| Text-Striphigh documentation | Contained in the Text-Striphigh distribution. |
Text::Striphigh - Perl extension to strip the high bit off of ISO-8859-1 text.
use Text::Striphigh 'striphigh' $SevenBitsText = striphigh($TextContainingEightBitCharacters);
The Text::Striphigh module exports a single function: striphigh. This
function takes one argument, a string possibly containing high ASCII
characters in the ISO-8859-1 character set, and transforms this into a
string containing only 7 bits ASCII characters, by substituting every
high bit character with a similar looking standard ASCII character, or
with a sequence of standard ASCII characters.
Because of precisely the deficiency this package tries to offer a workaround for is present in some of the things that process pod, there are no examples in this manpage. Look at the source or the test script if you want examples.

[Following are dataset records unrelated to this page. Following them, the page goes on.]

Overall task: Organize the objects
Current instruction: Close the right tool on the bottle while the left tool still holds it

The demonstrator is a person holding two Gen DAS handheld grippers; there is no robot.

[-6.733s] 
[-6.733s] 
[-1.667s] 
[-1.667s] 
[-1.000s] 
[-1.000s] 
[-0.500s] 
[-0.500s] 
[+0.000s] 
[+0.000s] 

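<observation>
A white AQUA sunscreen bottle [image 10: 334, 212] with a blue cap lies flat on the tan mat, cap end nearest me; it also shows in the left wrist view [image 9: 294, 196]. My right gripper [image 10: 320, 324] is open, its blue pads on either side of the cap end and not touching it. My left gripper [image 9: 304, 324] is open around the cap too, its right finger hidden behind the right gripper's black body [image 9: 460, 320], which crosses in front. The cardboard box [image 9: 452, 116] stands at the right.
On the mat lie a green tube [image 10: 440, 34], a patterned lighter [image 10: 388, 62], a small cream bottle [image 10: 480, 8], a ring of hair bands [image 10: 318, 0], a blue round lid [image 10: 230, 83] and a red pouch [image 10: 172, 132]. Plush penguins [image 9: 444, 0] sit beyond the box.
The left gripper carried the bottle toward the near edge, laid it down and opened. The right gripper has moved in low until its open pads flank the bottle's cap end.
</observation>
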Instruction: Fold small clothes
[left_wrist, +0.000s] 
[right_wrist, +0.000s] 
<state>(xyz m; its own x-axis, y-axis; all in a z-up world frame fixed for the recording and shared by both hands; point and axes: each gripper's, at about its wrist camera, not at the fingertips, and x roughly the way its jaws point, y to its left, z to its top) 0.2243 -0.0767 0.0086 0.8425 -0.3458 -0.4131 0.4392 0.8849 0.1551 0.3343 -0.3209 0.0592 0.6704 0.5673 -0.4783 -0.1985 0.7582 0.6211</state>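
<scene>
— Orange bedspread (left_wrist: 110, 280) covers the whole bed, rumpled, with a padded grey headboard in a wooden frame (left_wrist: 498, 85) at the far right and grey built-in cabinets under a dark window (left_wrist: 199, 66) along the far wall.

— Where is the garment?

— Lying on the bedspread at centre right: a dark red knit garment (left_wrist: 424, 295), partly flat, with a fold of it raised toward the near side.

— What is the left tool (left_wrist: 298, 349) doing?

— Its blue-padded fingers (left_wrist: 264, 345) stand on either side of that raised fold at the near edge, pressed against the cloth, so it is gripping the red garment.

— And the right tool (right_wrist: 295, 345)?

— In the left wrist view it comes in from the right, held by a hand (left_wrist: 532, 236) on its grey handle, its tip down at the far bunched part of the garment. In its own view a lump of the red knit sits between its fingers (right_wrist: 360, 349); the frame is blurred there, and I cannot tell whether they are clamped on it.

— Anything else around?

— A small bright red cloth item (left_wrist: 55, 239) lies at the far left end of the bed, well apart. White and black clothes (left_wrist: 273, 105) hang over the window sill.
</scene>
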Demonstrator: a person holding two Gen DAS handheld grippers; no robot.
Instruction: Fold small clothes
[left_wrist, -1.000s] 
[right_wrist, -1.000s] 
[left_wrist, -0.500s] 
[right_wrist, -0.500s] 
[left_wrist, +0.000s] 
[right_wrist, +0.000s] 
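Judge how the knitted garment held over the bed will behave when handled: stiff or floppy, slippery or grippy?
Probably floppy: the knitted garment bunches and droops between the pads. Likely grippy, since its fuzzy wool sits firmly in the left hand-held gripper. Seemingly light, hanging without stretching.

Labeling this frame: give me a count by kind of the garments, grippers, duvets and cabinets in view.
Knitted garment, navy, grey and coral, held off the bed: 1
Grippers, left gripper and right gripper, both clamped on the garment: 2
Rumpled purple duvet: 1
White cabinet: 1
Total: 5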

If you ever want to change the striphigh function yourself, then don't
change the one containing the mile long tr{}{} statement that you see
at first, change the one behind the __DATA__ that's a lot more readable.
After you've done that, simply run the Striphigh.pm file through perl
to generate a new version of the first routine, and in fact of the entire
file, something like this:
perl -w Striphigh.pm > Striphigh.pm.new mv Striphigh.pm.new Striphigh.pm
Assumes the input text is ISO-8859-1, without even looking at the LOCALE settings.
Some translations are probably less than optimal.
People will be offended if you run their names through this function, and print the result on an envelope using an outdated printing device. However, it's probably better than having that printer print a name with a high ASCII character in it which happens to be the command to set the printer on fire.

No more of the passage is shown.